Parfois impopulaire, la Cour suprême des États-Unis se réserve le « dernier mot » à l'écart de la politique, affirme dans un entretien exclusif à l'AFP l'un des neuf sages, Stephen Breyer, à la veille d'une décision historique sur la réforme santé du président Obama.

Au moment où la haute Cour s'apprête à trancher sur la loi très contestée par les conservateurs, le juge Breyer, 73 ans dont 18 passés à siéger dans le temple de la justice américaine, souligne combien la politique est « incompatible avec le rôle d'un juge ». « 100 % incompatible », insiste-t-il, dans la solennité d'une majestueuse salle de l'édifice néoclassique.

« La politique, c'est ce qui est populaire », dit le magistrat, or les Américains « vont suivre les décisions de la Cour même quand ils ne sont pas d'accord, même quand ces décisions ne sont pas populaires, et nous appelons cela l'État de droit ».

Ce francophile au sourire jovial, qui arbore la Légion d'honneur, rappelle que l'ex-président George W. Bush lui-même avait dû se plier aux décisions de la Cour sur la prison de Guantanamo. Les neuf sages avaient donné raison « à chaque fois, aux détenus, des hommes pas du tout populaires, face au président des États-Unis, un homme bien puissant ».

Pourtant, la Cour avait tranché en faveur du même George W. Bush dans le décompte des voix en Floride, lors de la présidentielle de 2000. Le juge considéré comme progressiste s'y était opposé.

« J'essaie de décider les affaires le mieux que je peux. C'est ainsi que font les juges. Ensuite les journalistes, les professeurs de droit ou d'autres peuvent dire s'ils considèrent cela progressiste, conservateur ou tout ce qu'ils veulent ».

Le juge Breyer a été choisi, comme ses huit pairs, au plus haut niveau de l'État. La Cour, point final des grands litiges fédéraux, est divisée politiquement, entre cinq juges nommés par des présidents républicains et quatre autres choisis par des démocrates.
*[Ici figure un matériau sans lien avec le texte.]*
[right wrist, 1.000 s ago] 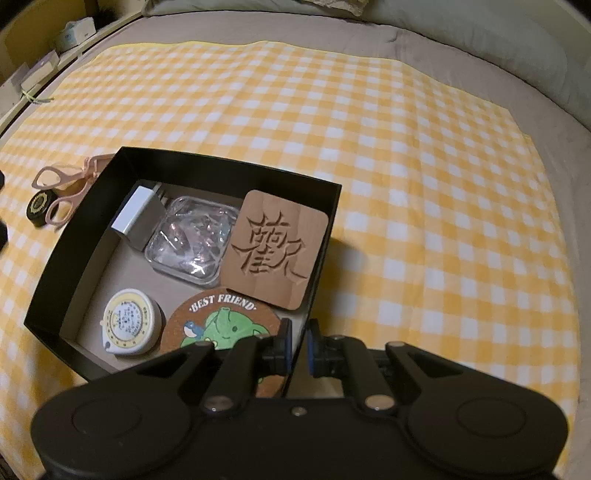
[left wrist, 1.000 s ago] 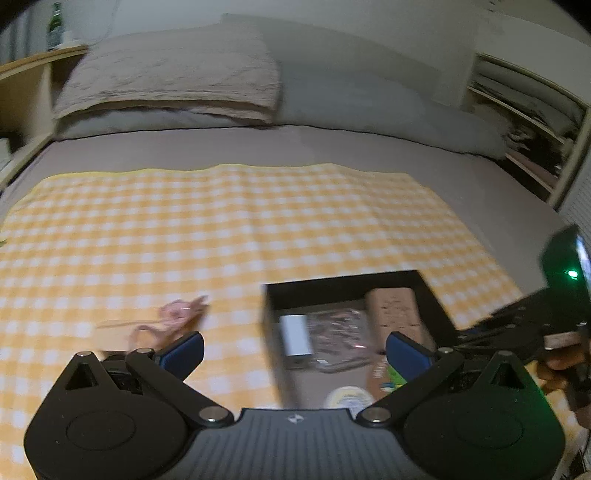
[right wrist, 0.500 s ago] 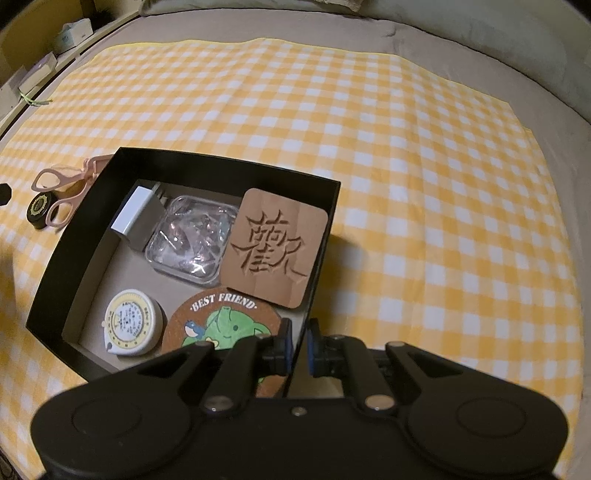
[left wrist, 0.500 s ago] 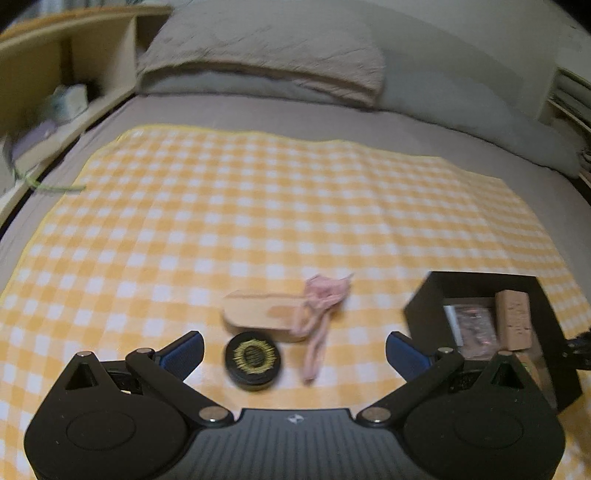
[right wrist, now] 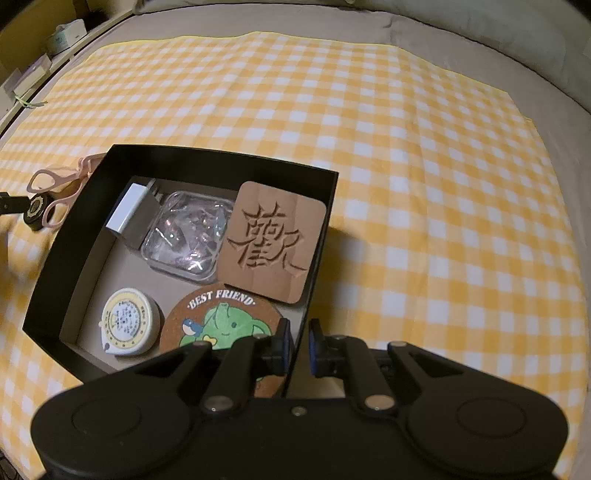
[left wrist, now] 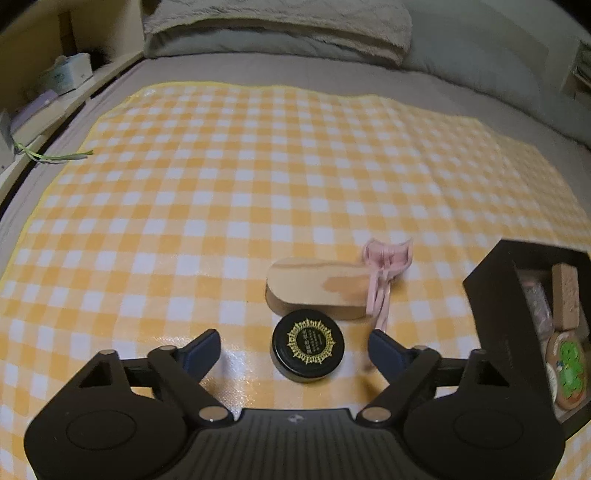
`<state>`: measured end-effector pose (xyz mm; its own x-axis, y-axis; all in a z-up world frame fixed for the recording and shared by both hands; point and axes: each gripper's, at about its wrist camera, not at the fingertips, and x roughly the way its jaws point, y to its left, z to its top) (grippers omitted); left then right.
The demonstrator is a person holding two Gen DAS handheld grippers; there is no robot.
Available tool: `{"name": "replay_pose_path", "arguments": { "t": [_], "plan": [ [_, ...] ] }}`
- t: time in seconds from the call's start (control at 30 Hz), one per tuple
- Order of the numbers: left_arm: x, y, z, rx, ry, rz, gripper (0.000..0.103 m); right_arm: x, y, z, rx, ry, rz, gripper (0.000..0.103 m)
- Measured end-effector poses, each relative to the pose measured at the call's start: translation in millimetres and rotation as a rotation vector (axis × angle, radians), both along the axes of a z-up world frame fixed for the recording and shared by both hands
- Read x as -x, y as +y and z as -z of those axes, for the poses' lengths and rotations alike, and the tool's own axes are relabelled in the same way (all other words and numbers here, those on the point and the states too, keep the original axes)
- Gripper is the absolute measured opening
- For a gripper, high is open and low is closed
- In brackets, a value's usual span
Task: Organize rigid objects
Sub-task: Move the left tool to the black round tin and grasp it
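A black open box [right wrist: 207,162] lies on the yellow checked cloth [right wrist: 406,147]. It holds a carved wooden square coaster [right wrist: 271,243], a round cork "Best Friend" coaster [right wrist: 218,317], a clear plastic case [right wrist: 188,236], a white charger [right wrist: 127,214] and a round tape measure [right wrist: 127,321]. My right gripper [right wrist: 298,347] is shut on the box's near wall. My left gripper [left wrist: 293,349] is open, with a black round tin [left wrist: 308,343] between its fingers. Behind the tin lie a wooden oval piece [left wrist: 317,288] and a pink eyelash curler [left wrist: 384,273]. The box [left wrist: 491,295] stands at the right there.
The cloth covers a grey bed with pillows [left wrist: 280,22] at the head. A wooden shelf [left wrist: 55,96] with a tissue box stands along the left side. A green strip [left wrist: 55,157] lies at the cloth's left edge.
The left gripper has swung left, away from the box, and now frames the black tin. The right gripper has stayed shut on the box wall.
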<state>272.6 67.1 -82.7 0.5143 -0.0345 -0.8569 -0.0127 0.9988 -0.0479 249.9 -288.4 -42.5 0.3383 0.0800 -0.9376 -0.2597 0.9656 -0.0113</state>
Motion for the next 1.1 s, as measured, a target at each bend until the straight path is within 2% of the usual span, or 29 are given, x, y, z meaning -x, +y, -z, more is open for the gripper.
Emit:
{"name": "replay_pose_path", "arguments": {
  "t": [0.47, 0.73, 0.87, 1.1],
  "plan": [
    [-19.0, -14.8, 20.2, -0.050, 0.048, 0.049, 0.066, -4.9, 3.8, 3.1, 0.008, 0.017, 0.002, 0.009],
    [-28.0, -16.7, 22.9, -0.065, 0.055, 0.084, 0.051, -4.8, 0.4, 3.6, -0.005, 0.022, 0.006, 0.009],
    [-30.7, -18.8, 23.7, -0.069, 0.057, 0.101, 0.051, -5.1, -0.1, 3.9, -0.005, 0.024, 0.009, 0.009],
    [-14.0, -15.1, 20.6, -0.024, 0.063, 0.116, 0.051, -5.3, 1.4, 4.0, 0.001, 0.024, 0.009, 0.009]
  ]
}}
« On est nommé ici pour la vie », observe le juge choisi par le démocrate Bill Clinton. « Le président Jefferson a dit : le problème avec la Cour suprême c'est qu'ils ne prennent jamais leur retraite et qu'ils ne meurent que rarement », ironise-t-il, dans un excellent français.

« C'est très long, mais en même temps, c'est très difficile de faire pression politiquement sur un juge », estime le magistrat qui refuse de faire le moindre commentaire sur la décision très attendue de la Cour suprême sur la réforme santé du président Obama.

Une façon différente de voir le monde

Bien sûr, dans un pays de 309 millions d'habitants, « les origines peuvent être différentes d'une personne à une autre ». « Vous et moi sommes nés quelque part et avons grandi quelque part. J'ai grandi à San Francisco et je suis allé à l'école d'État », raconte-t-il.

Mais « cela n'a rien à voir avec la politique, c'est juste une façon différente de voir le monde et cela peut transparaître dans nos décisions, il n'y a rien de mal à cela ».

Quelque 40 % des décisions sont unanimes, assure le haut magistrat. Il explique aussi qu'un seul « critère » compte pour qu'une affaire vienne devant la Cour suprême : la « nécessité d'avoir une interprétation uniforme » de la Constitution ou d'une loi fédérale.

Chaque année, environ 80 des 8000 dossiers déposés sont examinés. « L'univers où nous tranchons est limité, mais nous avons le dernier mot en droit fédéral », affirme M. Breyer.

Il observe qu'Alexander Hamilton, un des pères fondateurs, avait trouvé que seuls des juges pouvaient interpréter la Constitution. À la différence du président et du Congrès, « personne n'entend parler des juges, ils sont de couleur grise, ils n'ont le pouvoir ni de la bourse ni du glaive, donc ils ne deviendront pas trop puissants ».

Ce féru de littérature et de philosophie française estime que la Constitution doit s'interpréter à l'aune du monde moderne. « Les mots liberté d'expression, de parole, de religion expriment des valeurs qui ne changent pas, mais les circonstances changent toutes les cinq minutes (...) et nous devons les appliquer à un monde qui a l'internet, à un monde qui a la télévision », dit-il.

Souvent dans la minorité à la Cour, il a critiqué une décision de 2008 qui lève toute limite au financement électoral et qui pourrait bientôt être revisitée par la Cour. Comme « disait un célèbre joueur de base-ball, je ne fais jamais de prévisions, particulièrement à propos de l'avenir », conclut-il dans un sourire.